第7章 Z=6 医者と魔導士と科学者と
「まじまじと見てないで、早く行く。」
そう言ってゲンの手を引っ張ってスタスタと歩いていく。
ゲンは、ちょ、まってよ、と言いながらルーチェのスピードになんとかついていった。
道中はどちらとも言わずただ無言で橋を渡り、村へとむかう。
村に近づくと、そこは既に宴会会場となっていたのか、飲めや食えや騒げや、と一通り騒ぐ声が聞こえた。
村の中に入ると、ジャスパーをみつけたのか、ルーチェはゲンと手を繋いだままジャスパーの元へと走る。

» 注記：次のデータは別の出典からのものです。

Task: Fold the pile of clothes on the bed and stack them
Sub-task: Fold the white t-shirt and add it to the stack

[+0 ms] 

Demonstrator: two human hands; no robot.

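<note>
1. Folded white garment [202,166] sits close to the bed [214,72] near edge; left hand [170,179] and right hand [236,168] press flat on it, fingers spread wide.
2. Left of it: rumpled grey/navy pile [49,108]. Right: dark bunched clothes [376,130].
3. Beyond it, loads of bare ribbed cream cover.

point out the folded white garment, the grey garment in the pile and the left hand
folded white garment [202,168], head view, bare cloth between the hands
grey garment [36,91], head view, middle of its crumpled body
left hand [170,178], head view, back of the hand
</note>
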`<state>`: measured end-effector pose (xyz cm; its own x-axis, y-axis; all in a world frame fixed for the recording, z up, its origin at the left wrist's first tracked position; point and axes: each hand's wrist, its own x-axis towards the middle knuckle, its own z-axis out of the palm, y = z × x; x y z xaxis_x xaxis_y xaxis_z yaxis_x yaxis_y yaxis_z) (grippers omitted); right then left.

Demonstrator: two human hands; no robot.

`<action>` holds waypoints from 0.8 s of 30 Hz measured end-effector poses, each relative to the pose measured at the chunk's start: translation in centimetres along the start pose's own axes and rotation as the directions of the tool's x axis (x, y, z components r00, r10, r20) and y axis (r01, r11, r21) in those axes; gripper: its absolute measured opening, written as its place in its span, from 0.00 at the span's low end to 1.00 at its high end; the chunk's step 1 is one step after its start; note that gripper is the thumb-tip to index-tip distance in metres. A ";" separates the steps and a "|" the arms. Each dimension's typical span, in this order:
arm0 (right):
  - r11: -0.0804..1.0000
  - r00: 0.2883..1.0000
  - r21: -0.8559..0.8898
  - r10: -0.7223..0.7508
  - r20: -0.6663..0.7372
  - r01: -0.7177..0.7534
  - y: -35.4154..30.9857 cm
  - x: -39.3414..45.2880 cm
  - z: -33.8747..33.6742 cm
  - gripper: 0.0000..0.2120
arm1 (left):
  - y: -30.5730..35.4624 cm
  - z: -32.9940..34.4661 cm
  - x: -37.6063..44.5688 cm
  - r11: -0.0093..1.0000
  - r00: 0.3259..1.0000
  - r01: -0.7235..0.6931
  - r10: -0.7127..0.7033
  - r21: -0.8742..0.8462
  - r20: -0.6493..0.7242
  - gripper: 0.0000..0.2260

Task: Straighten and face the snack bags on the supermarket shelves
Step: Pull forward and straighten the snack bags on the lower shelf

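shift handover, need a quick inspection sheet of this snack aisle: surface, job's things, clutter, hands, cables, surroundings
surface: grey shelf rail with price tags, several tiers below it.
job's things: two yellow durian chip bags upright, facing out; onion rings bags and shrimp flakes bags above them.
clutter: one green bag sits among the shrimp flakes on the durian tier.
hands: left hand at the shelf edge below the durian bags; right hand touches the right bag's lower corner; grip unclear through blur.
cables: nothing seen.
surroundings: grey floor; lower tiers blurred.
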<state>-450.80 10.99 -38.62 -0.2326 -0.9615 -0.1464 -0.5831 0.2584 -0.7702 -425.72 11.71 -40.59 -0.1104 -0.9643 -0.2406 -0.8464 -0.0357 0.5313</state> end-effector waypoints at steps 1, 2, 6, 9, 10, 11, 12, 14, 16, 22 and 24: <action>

ジャスパーはこちらに向かってくる、ルーチェとゲンを捉えると、足を向け2人に近づいた。
「こんばんわ、ジャスパーさん。」
ルーチェは、癖なのかスカートをつまみ、優雅なカーテシーをする。
ジャスパーは彼女なりの挨拶なのだろうと捉え軽く会釈する。
「おお、ルーチェか。よくきてくれた。そして、君も。今日は君たちが主役だ。後で千空たちも来るだろう。皆もそんなに酔ってないし、一緒に挨拶回りにいかないか?」
「はい。ぜひご一緒に。」
ジャスパーは、うむ、と頷いたあと、ルーチェの前を先行するように歩き出す。
ルーチェもその後ろに続こうとした。当然ゲンも一緒に、と思っていたのでゲンの前に手を差し出す。ゲンは、一瞬戸惑うも、誘いということにきづき、やんわりと制した。
「俺は今回なにもしてないからね。後ろの方でご飯つまんでるよ。」
そう言って、手をヒラヒラさせて橋の近くの焚き火に向かってあるいていった。
ルーチェは胸に切なさを感じ取るも、それもそっかと納得して、ジャスパーの元へと急いだ。